No proverbial stone is left unturned, as Freedman excitedly explores a fantasy Mossad killing, Mossad discourse, and how Mossad employees would interact with each other in this extraordinary setting. Antisemitic Palestinian militiamen also feature, and the protagonist must make sense of the fast-unfolding action, of which he plays a key role, and must make snap decisions which again bear the gravest of consequences.

Throughout the book, the protagonist’s decision-making largely focuses on one concern only: the effects that his decisions will have on himself. Never mind others. The protagonist’s selfishness and alienation explain his attitude towards community organisations that seek to maintain a collective sense of being Jewish.

Thus the protagonist crudely and unfairly portrays the Community Security Trust as overly-aggressive and overly-sensitive, considering them to be equating apparently minor anti-Semitic threats with a potential Kristallnacht.
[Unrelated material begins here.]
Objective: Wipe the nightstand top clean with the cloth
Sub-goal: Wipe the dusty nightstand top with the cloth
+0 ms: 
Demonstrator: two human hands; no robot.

Likely for this reason, the protagonist views huge swathes of the London Jewish community as status-obsessed and prone to conformity.

Perhaps it is only through the deeply cynical eyes of the protagonist – still reeling from drug-fuelled years high on cocaine – that we can appreciate quite how much one’s circumstances and poor decision-making can skew one’s outlook on life.

Whilst seeing himself as the master of his own destiny, Freedman’s protagonist is ultimately shaped by the decisions and orders made by others, and so his life slips out of control. There is a lesson, then, within these pages, although the lesson relates less to Israel and Jewish issues than you might assume initially.

The author has the potential and clear capability to spin an intriguing tale, and hopefully we will see Freedman develop his literary ideas – beyond the tense and oft-misunderstood backdrops of Middle Eastern violence and the sociology of London’s Jews. This may well happen in time, if Dead Cat Bounce indeed is the first of many novels by an imaginative and enthusiastic author.